[[ Information given, beginning ]]

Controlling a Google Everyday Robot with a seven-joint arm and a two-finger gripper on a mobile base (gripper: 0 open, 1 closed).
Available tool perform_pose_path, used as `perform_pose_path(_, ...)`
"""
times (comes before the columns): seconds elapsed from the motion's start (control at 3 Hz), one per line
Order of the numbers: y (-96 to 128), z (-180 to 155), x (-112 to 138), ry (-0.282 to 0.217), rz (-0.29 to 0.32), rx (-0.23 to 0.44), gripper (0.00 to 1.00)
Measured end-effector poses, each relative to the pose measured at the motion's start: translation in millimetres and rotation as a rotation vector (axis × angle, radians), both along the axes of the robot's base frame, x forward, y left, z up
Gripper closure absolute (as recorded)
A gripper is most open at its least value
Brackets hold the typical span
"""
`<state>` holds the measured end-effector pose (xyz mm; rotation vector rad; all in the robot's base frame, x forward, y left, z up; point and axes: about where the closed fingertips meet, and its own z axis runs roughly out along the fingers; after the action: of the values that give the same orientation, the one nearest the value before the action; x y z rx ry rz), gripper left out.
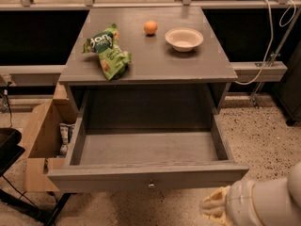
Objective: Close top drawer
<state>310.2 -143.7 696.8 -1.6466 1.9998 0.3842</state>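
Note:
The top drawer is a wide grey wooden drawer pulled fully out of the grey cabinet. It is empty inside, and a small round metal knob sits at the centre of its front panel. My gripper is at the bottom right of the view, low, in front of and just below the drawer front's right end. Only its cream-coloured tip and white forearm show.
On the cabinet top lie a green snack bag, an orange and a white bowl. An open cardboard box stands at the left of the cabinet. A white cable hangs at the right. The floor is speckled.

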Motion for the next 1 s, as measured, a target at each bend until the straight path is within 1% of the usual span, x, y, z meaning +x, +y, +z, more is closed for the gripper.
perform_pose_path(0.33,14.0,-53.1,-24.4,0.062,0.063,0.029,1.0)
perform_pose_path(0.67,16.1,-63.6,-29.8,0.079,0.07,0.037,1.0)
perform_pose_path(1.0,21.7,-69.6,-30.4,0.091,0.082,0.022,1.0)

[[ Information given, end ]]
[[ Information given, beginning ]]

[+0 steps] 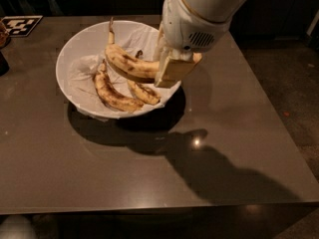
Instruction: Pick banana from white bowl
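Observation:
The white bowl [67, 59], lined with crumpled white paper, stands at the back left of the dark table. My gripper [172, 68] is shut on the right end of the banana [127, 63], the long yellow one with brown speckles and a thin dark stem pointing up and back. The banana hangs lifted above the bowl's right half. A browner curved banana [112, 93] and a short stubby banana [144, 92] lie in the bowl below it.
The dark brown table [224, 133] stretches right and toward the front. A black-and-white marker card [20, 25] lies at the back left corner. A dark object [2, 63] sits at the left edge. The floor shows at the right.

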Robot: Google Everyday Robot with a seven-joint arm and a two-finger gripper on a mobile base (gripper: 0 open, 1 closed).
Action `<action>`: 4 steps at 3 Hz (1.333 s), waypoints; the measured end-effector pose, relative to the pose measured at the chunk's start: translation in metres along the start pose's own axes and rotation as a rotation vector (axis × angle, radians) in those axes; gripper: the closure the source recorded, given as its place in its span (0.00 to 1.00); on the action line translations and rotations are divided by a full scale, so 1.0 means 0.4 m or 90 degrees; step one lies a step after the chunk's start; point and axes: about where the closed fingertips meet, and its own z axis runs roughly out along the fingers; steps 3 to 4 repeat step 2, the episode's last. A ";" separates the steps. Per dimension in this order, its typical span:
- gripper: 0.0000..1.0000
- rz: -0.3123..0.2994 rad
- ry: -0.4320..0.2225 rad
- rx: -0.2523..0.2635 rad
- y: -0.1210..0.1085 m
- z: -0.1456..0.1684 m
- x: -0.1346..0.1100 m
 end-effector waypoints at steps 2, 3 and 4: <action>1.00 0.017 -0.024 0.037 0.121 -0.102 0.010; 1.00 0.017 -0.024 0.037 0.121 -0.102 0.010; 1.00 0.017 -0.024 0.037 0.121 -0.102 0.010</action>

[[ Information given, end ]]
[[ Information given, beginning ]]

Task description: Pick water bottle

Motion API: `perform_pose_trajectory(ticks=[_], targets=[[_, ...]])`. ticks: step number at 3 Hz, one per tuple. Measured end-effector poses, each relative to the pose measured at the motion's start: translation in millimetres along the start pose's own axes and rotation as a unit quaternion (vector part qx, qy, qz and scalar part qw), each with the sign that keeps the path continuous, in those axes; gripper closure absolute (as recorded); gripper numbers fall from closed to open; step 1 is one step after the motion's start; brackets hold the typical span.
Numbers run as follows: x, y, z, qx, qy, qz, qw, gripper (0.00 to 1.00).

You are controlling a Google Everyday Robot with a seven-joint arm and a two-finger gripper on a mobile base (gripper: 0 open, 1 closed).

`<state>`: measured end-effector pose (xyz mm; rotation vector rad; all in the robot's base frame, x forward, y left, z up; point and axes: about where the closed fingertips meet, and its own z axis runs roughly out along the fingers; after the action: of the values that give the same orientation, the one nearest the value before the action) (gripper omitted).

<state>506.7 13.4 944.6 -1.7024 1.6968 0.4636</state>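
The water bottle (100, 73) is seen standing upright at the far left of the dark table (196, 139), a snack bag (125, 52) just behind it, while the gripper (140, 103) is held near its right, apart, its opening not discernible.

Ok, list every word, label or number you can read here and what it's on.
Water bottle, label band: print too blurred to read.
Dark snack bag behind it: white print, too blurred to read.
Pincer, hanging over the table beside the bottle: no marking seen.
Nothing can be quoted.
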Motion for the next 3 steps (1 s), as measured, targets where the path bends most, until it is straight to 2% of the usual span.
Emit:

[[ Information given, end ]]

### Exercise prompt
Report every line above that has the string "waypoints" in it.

### Your response
Action `<action>`: 4 steps at 3 Hz (1.333 s), waypoints; the measured end-effector pose, relative to the pose measured at the chunk's start: translation in metres along the start pose's own axes and rotation as a rotation vector (axis × angle, radians) in those axes; gripper: the closure the source recorded, given as its place in its span (0.00 to 1.00); on the action line translations and rotations are divided by a full scale, so 1.0 means 0.4 m or 90 degrees; step one lies a step after the chunk's start; point and axes: about where the closed fingertips meet, and its own z axis runs roughly out along the fingers; steps 3 to 4 repeat step 2, the episode's last. A ";" separates the steps. Per dimension in this order, its typical span:
 end-effector waypoints at steps 2, 3 and 4: <action>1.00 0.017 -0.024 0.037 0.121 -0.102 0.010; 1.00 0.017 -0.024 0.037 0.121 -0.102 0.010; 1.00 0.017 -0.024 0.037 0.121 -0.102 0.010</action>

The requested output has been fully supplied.